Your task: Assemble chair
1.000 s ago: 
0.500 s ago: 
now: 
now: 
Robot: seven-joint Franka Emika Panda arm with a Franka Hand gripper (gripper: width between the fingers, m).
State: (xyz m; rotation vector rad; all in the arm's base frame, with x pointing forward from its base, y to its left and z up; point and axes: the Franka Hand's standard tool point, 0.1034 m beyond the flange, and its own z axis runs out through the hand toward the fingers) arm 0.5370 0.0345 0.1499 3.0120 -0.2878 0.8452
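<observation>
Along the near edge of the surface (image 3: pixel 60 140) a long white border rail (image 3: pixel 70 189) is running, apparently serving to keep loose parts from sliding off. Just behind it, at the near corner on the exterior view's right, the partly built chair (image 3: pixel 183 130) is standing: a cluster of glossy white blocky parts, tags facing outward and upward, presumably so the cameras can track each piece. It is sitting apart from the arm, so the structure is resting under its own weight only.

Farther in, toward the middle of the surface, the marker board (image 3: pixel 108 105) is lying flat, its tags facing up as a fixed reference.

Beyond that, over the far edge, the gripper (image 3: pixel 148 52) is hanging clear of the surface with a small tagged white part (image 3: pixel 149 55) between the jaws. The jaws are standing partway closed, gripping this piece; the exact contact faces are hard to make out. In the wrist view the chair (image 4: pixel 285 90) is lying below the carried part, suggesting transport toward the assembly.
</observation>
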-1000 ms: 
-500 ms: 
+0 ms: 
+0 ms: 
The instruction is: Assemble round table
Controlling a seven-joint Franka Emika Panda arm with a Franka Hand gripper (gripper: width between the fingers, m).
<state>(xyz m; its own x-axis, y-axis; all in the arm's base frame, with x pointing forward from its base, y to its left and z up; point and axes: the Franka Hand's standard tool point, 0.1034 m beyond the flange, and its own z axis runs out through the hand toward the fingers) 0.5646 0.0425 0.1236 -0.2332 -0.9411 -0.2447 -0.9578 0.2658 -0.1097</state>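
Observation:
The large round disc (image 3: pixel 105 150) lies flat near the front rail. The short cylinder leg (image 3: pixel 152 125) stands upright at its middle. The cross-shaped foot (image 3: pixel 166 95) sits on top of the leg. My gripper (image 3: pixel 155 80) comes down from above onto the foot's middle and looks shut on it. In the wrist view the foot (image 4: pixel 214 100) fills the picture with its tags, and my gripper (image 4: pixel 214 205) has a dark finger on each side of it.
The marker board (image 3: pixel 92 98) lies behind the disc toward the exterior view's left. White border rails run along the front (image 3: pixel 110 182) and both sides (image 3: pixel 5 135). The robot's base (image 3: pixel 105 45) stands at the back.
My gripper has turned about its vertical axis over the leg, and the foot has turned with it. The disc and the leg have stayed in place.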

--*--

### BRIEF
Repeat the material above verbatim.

### ANSWER TO THIS PROBLEM
Your task: Assemble chair
1.000 s ago: 
0.500 s ago: 
now: 
now: 
Robot: seven-joint Franka Emika Panda arm with a Franka Hand gripper (gripper: width between the fingers, m).
State: (xyz m; rotation vector rad; all in the arm's base frame, with x pointing forward from its base, y to its left and z up; point and axes: the Franka Hand's standard tool point, 0.1034 m beyond the flange, and its own z axis runs out through the hand toward the fingers) arm 0.5370 0.0345 0.1499 3.0120 -0.2878 0.8452
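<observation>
Along the near edge of the surface (image 3: pixel 60 140) a long white border rail (image 3: pixel 70 189) is running, apparently serving to keep loose parts from sliding off. Just behind it, at the near corner on the exterior view's right, the partly built chair (image 3: pixel 183 130) is standing: a cluster of glossy white blocky parts, tags facing outward and upward, presumably so the cameras can track each piece. It is sitting apart from the arm, so the structure is resting under its own weight only.

Farther in, toward the middle of the surface, the marker board (image 3: pixel 108 105) is lying flat, its tags facing up as a fixed reference.

Beyond that, over the far edge, the gripper (image 3: pixel 148 52) is hanging clear of the surface with a small tagged white part (image 3: pixel 149 55) between the jaws. The jaws are standing partway closed, gripping this piece; the exact contact faces are hard to make out. In the wrist view the chair (image 4: pixel 285 90) is lying below the carried part, suggesting transport toward the assembly.
</observation>
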-1000 ms: 
-500 ms: 
+0 ms: 
+0 ms: 
The instruction is: Assemble round table
Controlling a seven-joint Franka Emika Panda arm with a Franka Hand gripper (gripper: width between the fingers, m).
<state>(xyz m; its own x-axis, y-axis; all in the arm's base frame, with x pointing forward from its base, y to its left and z up; point and axes: the Franka Hand's standard tool point, 0.1034 m beyond the flange, and its own z axis runs out through the hand toward the fingers) 0.5646 0.0425 0.1236 -0.2332 -0.9411 -0.2447 -0.9578 0.2658 -0.1097</state>
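Observation:
The large round disc (image 3: pixel 105 150) lies flat near the front rail. The short cylinder leg (image 3: pixel 152 125) stands upright at its middle. The cross-shaped foot (image 3: pixel 166 95) sits on top of the leg. My gripper (image 3: pixel 155 80) comes down from above onto the foot's middle and looks shut on it. In the wrist view the foot (image 4: pixel 214 100) fills the picture with its tags, and my gripper (image 4: pixel 214 205) has a dark finger on each side of it.
The marker board (image 3: pixel 92 98) lies behind the disc toward the exterior view's left. White border rails run along the front (image 3: pixel 110 182) and both sides (image 3: pixel 5 135). The robot's base (image 3: pixel 105 45) stands at the back.
My gripper has turned about its vertical axis over the leg, and the foot has turned with it. The disc and the leg have stayed in place.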

For this exercise, the answer is now complete.